Metrics: counter, gauge, histogram, summary — when to use each
Picking the wrong metric type silently produces meaningless data — a counter you can reset and average, a gauge you try to rate, a latency you store as an average. Knowing the four types (the Prometheus taxonomy, mirrored by OpenTelemetry) and matching each to what you're measuring is a concrete senior signal.
Counter — a value that only goes up
A counter is a monotonically increasing cumulative value. It only ever goes up (or resets to zero on process restart). You almost never look at the raw counter value; you look at its rate of change.
- Use for: total requests served, errors, bytes sent, tasks completed — anything you count.
- Query pattern:
rate(http_requests_total[5m])gives requests-per-second; dividing the error counter's rate by the total counter's rate gives the error rate. - Why monotonic matters: because it's cumulative, a missed scrape or restart doesn't corrupt the rate — the math handles resets. Storing requests as a non-monotonic number would lose counts between samples.
Gauge — a value that goes up and down
A gauge is a snapshot of a value that can increase or decrease. You read the current value directly.
- Use for: current memory usage, in-flight requests, queue depth, CPU utilization, active connections, temperature — any instantaneous level.

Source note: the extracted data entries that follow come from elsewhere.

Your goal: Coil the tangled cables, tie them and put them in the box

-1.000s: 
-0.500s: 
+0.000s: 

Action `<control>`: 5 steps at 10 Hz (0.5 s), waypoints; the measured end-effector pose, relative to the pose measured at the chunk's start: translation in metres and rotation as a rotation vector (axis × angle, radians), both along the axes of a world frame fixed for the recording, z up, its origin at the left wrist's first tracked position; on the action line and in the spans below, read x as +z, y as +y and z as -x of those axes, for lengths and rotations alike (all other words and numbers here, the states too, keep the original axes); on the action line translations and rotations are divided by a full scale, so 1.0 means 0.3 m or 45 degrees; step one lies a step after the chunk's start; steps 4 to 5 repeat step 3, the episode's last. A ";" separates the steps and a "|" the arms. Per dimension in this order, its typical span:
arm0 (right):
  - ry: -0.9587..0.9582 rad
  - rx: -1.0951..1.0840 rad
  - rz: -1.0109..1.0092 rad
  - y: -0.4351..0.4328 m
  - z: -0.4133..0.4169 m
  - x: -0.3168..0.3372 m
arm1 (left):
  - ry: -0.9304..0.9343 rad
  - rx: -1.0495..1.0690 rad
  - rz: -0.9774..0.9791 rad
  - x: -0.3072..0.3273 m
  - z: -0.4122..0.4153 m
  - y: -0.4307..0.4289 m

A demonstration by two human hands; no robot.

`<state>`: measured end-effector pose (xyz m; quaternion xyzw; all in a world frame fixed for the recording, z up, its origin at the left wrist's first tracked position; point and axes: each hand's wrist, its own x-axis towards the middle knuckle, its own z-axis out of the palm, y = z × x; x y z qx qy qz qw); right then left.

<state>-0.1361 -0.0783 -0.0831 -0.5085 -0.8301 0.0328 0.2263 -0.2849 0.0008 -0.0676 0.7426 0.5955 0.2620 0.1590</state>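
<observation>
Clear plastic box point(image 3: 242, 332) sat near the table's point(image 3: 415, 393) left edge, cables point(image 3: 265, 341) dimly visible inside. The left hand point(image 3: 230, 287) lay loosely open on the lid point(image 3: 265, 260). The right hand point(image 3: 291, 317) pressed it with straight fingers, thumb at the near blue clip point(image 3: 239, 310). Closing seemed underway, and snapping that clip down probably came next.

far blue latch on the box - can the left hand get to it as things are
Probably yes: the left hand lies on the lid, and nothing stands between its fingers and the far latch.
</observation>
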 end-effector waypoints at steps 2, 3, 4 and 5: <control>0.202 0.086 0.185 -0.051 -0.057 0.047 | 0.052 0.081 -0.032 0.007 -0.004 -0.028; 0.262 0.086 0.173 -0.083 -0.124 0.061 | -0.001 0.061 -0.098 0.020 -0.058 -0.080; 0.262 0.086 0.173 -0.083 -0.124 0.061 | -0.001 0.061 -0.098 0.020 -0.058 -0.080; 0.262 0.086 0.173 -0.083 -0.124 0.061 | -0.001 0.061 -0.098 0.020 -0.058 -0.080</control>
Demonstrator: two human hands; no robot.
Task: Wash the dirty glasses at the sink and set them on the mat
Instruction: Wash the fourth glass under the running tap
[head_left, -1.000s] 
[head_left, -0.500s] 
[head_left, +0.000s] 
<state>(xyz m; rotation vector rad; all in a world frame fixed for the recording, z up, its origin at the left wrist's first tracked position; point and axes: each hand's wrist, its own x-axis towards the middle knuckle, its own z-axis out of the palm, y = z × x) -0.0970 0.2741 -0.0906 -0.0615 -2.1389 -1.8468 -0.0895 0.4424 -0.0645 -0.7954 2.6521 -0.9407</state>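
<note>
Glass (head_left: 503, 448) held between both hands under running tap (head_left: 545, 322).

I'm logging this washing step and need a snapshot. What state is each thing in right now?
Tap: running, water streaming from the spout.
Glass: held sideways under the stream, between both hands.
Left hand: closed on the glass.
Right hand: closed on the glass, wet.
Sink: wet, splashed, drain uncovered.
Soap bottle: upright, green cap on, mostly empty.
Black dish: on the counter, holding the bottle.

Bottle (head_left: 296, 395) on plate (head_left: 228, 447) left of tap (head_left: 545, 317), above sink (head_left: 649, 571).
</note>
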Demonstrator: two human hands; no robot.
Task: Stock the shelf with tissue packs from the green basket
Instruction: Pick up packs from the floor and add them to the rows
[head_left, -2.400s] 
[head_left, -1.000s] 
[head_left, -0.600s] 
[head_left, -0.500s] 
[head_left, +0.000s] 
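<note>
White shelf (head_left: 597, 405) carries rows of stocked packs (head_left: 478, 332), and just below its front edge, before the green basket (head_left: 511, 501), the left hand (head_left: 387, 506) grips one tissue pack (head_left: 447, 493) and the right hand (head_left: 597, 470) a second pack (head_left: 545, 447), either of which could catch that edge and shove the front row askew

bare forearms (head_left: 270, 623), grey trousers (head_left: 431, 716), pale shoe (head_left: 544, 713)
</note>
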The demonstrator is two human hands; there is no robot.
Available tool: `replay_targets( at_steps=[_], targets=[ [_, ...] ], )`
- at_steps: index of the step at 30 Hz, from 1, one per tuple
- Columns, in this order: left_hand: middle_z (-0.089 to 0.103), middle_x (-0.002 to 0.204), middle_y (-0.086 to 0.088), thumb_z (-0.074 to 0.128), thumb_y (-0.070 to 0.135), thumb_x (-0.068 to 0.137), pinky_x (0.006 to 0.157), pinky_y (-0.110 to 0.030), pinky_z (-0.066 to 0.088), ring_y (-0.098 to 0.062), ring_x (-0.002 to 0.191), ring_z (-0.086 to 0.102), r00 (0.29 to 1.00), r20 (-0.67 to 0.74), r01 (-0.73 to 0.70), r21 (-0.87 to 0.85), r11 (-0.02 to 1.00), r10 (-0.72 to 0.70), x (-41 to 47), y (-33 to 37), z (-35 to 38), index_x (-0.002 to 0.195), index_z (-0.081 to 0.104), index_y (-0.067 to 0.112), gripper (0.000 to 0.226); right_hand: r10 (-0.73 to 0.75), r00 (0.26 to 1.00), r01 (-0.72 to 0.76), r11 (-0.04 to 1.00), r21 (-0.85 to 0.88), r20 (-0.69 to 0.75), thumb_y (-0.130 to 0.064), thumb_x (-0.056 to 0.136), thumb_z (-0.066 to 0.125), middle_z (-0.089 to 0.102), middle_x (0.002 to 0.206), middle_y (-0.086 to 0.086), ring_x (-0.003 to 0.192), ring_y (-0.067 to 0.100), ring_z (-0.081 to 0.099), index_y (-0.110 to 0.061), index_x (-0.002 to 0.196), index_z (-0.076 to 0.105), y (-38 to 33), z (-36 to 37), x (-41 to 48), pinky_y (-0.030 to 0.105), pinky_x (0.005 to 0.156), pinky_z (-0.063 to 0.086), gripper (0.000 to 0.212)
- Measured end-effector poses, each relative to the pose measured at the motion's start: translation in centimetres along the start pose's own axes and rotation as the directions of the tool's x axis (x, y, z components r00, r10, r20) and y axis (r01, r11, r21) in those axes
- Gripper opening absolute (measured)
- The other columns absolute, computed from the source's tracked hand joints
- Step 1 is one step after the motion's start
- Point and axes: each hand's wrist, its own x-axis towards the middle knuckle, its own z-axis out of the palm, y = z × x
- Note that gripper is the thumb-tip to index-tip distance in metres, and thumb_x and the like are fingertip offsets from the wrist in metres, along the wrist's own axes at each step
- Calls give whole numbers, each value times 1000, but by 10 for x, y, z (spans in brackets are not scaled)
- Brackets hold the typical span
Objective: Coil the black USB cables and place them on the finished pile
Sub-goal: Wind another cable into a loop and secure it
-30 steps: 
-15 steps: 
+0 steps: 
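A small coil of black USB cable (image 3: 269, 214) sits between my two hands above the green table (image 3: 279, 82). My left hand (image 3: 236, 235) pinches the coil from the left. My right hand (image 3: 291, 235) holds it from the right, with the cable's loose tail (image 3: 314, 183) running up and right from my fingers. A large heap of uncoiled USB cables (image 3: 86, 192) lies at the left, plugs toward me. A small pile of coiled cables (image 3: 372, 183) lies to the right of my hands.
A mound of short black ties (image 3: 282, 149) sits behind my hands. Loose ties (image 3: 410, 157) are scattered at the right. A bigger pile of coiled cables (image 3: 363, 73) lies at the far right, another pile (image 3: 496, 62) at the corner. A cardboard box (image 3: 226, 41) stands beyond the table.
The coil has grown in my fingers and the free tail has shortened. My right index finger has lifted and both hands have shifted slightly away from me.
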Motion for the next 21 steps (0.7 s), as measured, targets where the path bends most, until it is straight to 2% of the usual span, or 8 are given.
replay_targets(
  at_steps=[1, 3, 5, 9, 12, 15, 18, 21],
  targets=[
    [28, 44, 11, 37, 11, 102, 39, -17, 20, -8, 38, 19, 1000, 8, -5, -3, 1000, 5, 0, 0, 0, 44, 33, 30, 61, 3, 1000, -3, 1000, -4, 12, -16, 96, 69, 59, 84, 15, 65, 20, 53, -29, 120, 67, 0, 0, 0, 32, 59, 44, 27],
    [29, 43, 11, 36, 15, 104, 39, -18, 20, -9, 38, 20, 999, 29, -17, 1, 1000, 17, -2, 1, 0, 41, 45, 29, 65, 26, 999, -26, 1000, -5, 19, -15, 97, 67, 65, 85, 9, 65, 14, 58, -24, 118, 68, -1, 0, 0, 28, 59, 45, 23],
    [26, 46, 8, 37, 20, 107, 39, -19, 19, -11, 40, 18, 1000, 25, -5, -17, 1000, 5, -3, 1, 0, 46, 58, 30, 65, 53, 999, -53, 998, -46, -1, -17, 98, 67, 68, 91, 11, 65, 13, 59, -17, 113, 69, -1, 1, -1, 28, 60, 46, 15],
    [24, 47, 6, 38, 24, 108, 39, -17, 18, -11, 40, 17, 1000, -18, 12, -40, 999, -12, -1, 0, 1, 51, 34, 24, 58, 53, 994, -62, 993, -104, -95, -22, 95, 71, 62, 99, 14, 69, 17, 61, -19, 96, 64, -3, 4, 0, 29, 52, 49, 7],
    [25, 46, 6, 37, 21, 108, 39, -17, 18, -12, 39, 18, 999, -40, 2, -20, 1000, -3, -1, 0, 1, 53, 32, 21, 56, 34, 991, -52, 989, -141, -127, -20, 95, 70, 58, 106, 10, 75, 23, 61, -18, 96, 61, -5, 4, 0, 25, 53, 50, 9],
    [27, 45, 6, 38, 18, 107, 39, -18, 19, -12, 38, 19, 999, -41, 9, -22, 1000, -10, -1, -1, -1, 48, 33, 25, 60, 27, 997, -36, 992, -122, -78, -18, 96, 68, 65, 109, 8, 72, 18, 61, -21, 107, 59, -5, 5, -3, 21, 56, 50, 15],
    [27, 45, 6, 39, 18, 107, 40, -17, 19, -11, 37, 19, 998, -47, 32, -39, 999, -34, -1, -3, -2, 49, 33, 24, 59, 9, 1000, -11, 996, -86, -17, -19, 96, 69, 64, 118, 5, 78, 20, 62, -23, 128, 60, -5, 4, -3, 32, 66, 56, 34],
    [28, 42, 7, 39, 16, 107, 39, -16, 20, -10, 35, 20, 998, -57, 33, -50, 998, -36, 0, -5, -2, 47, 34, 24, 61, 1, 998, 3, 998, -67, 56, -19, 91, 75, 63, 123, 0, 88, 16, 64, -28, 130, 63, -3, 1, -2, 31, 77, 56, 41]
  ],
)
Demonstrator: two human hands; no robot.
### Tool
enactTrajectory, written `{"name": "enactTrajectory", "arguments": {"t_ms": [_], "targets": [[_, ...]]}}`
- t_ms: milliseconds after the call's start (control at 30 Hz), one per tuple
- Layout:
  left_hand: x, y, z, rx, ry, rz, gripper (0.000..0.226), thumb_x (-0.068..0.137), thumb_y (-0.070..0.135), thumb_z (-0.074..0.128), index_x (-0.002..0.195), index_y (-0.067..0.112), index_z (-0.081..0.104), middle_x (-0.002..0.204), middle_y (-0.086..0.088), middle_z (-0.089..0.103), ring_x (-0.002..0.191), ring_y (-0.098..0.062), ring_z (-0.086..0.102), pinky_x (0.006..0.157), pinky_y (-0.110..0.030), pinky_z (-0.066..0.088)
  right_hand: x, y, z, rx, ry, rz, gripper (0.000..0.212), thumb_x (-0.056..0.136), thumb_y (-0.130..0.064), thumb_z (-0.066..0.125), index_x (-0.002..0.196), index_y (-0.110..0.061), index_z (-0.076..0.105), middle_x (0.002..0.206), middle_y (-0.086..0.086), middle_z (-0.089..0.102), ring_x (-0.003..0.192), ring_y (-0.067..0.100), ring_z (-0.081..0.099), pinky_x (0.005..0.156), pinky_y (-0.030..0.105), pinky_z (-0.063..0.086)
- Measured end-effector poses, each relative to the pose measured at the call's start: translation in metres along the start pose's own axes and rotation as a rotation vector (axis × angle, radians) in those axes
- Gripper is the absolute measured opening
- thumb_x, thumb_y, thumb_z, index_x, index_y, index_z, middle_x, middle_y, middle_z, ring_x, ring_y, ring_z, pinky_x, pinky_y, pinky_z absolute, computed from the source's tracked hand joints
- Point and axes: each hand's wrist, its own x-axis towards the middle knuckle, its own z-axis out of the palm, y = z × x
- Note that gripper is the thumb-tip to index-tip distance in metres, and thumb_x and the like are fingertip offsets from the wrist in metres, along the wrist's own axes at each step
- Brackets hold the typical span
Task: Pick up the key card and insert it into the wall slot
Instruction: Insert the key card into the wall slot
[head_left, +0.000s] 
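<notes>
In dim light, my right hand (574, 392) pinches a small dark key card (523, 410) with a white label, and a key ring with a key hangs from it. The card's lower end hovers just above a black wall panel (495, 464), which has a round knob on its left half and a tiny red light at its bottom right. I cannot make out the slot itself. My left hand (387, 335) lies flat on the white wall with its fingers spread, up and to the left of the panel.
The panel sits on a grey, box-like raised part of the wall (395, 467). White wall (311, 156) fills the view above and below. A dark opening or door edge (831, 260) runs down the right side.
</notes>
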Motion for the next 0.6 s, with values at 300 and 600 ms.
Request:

- Query pattern: the value itself, or
avg/maxover instances. Takingrate()of a gauge is usually a mistake. - Rule of thumb: if "the number going down" is meaningful, it's a gauge; if it can only ever climb, it's a counter.
Histogram — the distribution of observations
A histogram samples observations (typically durations or sizes) into pre-defined buckets, plus a running sum and count. It's how you measure latency and answer percentile questions.
- Use for: request latency, response size — anything where the distribution matters, not just the average.
- Why not an average: an average latency of 50 ms hides that 1% of users wait 5 seconds. Percentiles (p50, p95, p99) are what matter, and you can only compute them from a distribution.
- How it works: the client counts observations falling into each bucket (≤10 ms, ≤50 ms, ≤100 ms, …). Percentiles are computed server-side from buckets, so histograms are aggregatable across instances — you can compute a fleet-wide p99. The cost: you must choose bucket boundaries up front, and percentiles are interpolated/approximate.
Summary — client-side quantiles
A summary also tracks the distribution but computes quantiles on the client over a sliding window, exporting the φ-quantiles (e.g., 0.5, 0.9, 0.99) directly along with sum and count.
- Use for: latency where you need precise quantiles and pre-chosen buckets won't do.
- The catch: client-computed quantiles cannot be aggregated across instances — you can't average ten servers' p99 to get a fleet p99 (averaging percentiles is mathematically invalid). It also costs more CPU on the client.
- Practice: prefer histograms in distributed systems precisely because they aggregate; reach for summaries only when you need exact quantiles on a single instance and won't aggregate.
| Type | Direction | Example | Read as | Aggregatable? |
|---|---|---|---|---|
| Counter | Up only | requests_total, errors_total | rate() | Yes |
| Gauge | Up/down | memory_bytes, queue_depth | value | Yes (avg/max) |
| Histogram | Distribution | request_duration buckets | server-side p50/p95/p99 | Yes |
| Summary | Distribution | request_duration quantiles | client-side φ-quantiles | No |